CC Capsule: 1987 Toyota Corolla – The Working Woman’s Hard-Working Car of Choice Retires to Eugene

(first posted 11/23/2017)        To properly understand the Corolla, and why it has perpetually been so successful, one needs to spend a couple of hours driving the freeways of Los Angeles. You will see innumerable Corollas from new to 20 years old or so, being driven by working women; in particular, immigrant working women. The kind of women who clean houses and offices, provide care-giving to kids, the disabled and old folks, cook, sew clothes, make things, sell things, and do so many of the other essential jobs that keeps life flowing for the folks that don’t drive Corollas. They may well drive several hours each day to and from their workplace, and they are often the primary or sole providers for their children.

These women are practical and thrifty, and they absolutely need the most reliable and economical transportation that exists. And they found it, starting back in the 1980s, in the form of the Corolla, like this first generation FWD version.

Of course working women of a different sort had already discovered the Corolla in the 70s and early 80s, like my administrative assistant at the TV station in LA. She had been driving an early 70s Nova coupe, which was actually a pretty tough and relatively reliable car for her. But its V8 sucked gas, and it was aging quickly from the daily freeway grind. In 1984, she ditched the old Chevy and bought a Corolla sedan just like this one, the first year with FWD.

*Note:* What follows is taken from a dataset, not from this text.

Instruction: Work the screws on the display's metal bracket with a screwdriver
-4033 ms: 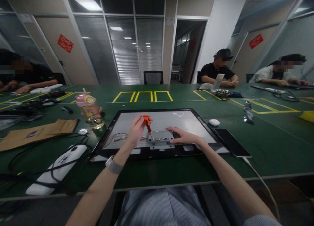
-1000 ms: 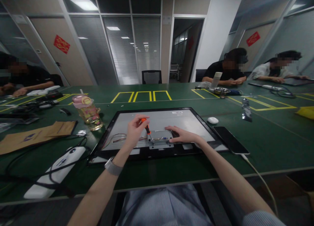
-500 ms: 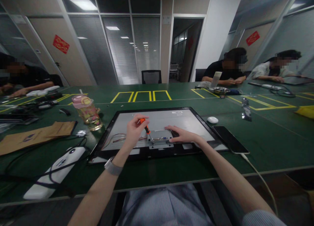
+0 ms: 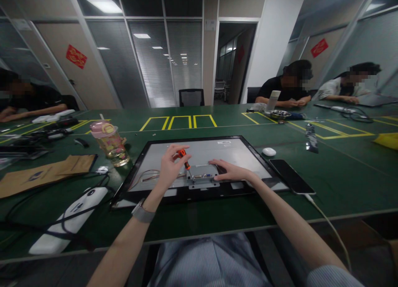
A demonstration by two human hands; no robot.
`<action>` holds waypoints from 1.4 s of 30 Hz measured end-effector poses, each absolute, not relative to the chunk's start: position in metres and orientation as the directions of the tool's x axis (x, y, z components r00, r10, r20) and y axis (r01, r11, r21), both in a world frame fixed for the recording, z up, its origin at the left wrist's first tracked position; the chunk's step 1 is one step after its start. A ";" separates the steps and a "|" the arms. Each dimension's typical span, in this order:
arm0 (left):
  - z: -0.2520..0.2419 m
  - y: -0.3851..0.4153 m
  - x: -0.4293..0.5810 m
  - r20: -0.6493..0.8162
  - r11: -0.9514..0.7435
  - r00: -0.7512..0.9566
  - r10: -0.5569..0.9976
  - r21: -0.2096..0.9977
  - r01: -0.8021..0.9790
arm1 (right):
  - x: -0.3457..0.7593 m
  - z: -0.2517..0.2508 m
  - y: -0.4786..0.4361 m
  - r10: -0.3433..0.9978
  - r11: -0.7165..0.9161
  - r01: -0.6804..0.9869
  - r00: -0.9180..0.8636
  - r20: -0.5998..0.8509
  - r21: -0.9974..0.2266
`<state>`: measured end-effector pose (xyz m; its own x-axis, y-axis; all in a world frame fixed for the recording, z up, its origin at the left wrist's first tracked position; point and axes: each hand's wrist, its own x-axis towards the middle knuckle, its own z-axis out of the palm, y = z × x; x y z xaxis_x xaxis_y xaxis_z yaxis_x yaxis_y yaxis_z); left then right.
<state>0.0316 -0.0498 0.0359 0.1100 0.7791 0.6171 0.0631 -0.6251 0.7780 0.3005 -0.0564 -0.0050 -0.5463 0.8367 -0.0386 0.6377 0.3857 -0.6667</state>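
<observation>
My left hand (image 4: 171, 164) pinches the handle of an orange and black screwdriver (image 4: 185, 160). The screwdriver leans, its tip down at the left end of a metal bracket (image 4: 203, 181) with connector ports. My right hand (image 4: 229, 170) has its fingers spread, resting at the right end of the bracket; some fingertips reach behind it. The bracket sits at the near edge of a flat display panel (image 4: 199, 150) with a grey back and black frame. Thin wires (image 4: 151, 175) lie on the panel left of the bracket.
On the left are a pink-lidded cup (image 4: 110, 144), a brown paper bag (image 4: 46, 171) and a white power strip (image 4: 70, 220) with black cables. A phone (image 4: 292, 177) with a cable and a white case (image 4: 269, 152) lie right. Three people sit across the table.
The fingers of my left hand have shifted slightly around the screwdriver handle, which looks turned a little. My right hand has stayed in place.
</observation>
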 end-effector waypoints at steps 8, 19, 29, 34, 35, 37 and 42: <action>0.040 -0.057 0.033 0.537 -0.526 0.270 0.799 0.842 -0.120 | 0.301 -0.007 -0.055 0.839 0.389 0.637 -0.543 -0.029 -0.665; 0.044 -0.056 0.029 0.511 -0.460 0.337 0.791 0.859 -0.225 | 0.301 -0.007 -0.056 0.843 0.383 0.637 -0.537 -0.029 -0.669; 0.038 -0.050 0.031 0.543 -0.523 0.206 0.814 0.840 -0.146 | 0.300 -0.005 -0.056 0.841 0.379 0.637 -0.539 -0.038 -0.671; 0.045 -0.055 0.030 0.445 -0.310 0.373 0.815 0.876 -0.369 | 0.299 -0.003 -0.058 0.846 0.361 0.649 -0.529 -0.057 -0.670; 0.046 -0.056 0.029 0.429 -0.287 0.389 0.815 0.883 -0.372 | 0.299 -0.003 -0.058 0.844 0.364 0.644 -0.534 -0.054 -0.672; 0.045 -0.055 0.027 0.417 -0.290 0.390 0.821 0.893 -0.344 | 0.300 -0.004 -0.056 0.839 0.373 0.636 -0.542 -0.047 -0.676; 0.037 -0.049 0.027 0.446 -0.395 0.287 0.848 0.892 -0.219 | 0.302 -0.009 -0.053 0.837 0.389 0.630 -0.547 -0.029 -0.672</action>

Now given all the horrible disasters that GM had with its big switch to FWD with their 1980 X cars, and the various degrees of fragility and lack of proper development the new FWD cars from Ford (Escort, Tempo) and Chrysler (K-Cars) had in their first year or two, one might well have given pause to buying a first year all-new FWD Corolla. But no worries, it’s a Corolla. These were every bit as good on day one as their RWD predecessors had been after 20 years in production. Nobody but Toyota could pull that off.

Patti drove that Corolla for quite a few years, and her commute got drastically longer after we started the new station out in Glendale. But her Corolla was absolutely flawless for some ten years, and then she sold it to one of the Latino cleaning women at KVEA, who drove it for another ten years. And she let the other hundreds of thousands of Latino women in Southern California in on her secret. And now they all drive Corollas.

And where do they buy their Corollas? At Longo Toyota, by far the world’s largest Toyota dealer every year since 1967, and owned by Penske since 1985. It’s a giant 21 acre campus with 650 employees. They sell some 3,000 cars per month, and they have the highest percentage of Corolla sales of any Toyota dealer. Why bring this up? Unless one understands the priorities of So. Cal. car buyers, and the vastness of the place, and the priorities of its drivers, it’s not always easy to understand how Toyota became so big, so fast in this country, starting right here in LA. Toyota’s focus on ultra-reliable and economical transportation devices was the perfect fit for Southern California. And like everything that first starts in California, the rest of the country discovered Toyota too, with a few exceptions.

And it’s not just Corollas and working women; the same applies to the Camry, except that its demographic was a bit more upscale; it became the freeway warrior’s car of choice for the folks whose cleaning woman arrived in a Corolla. Of course in recent years things have gotten a bit fuzzier with those folks, in terms of their car buying preferences. But in the 80s and 90s and into the aughts, the Camry (and Accord) were the cars of choice for office/cubicle workers, again due to their unbeatable reliability, as well as guaranteed high resale value due to the demand for them from the other demographic. Yes, used Camrys and Accords are also coveted by the working women in LA, even if they already have several hundred thousand miles on them. The mild climate and freeway driving means that they’re still in the prime of life.

This vintage Corolla is of course too old now for the daily freeway grind, but here it is living out its later years in Eugene, like so may of us California transplants. Now we too have a more leisurely life, live close to the center of town, walk and ride our bikes more here, and we mostly clean our own houses.

And now the old Corolla only gets used when need be. Although this vintage is getting a bit scarce, it undoubtedly has another decade or so of Eugene living ahead of it.

Corolla: the car of choice for hard-working, hard-driving women in LA and leisurely/part-time/barely/not-at-all working hardly-ever-driving Eugenians. A car of many talents, for those that absolutely need to drive and those that would rather not drive at all.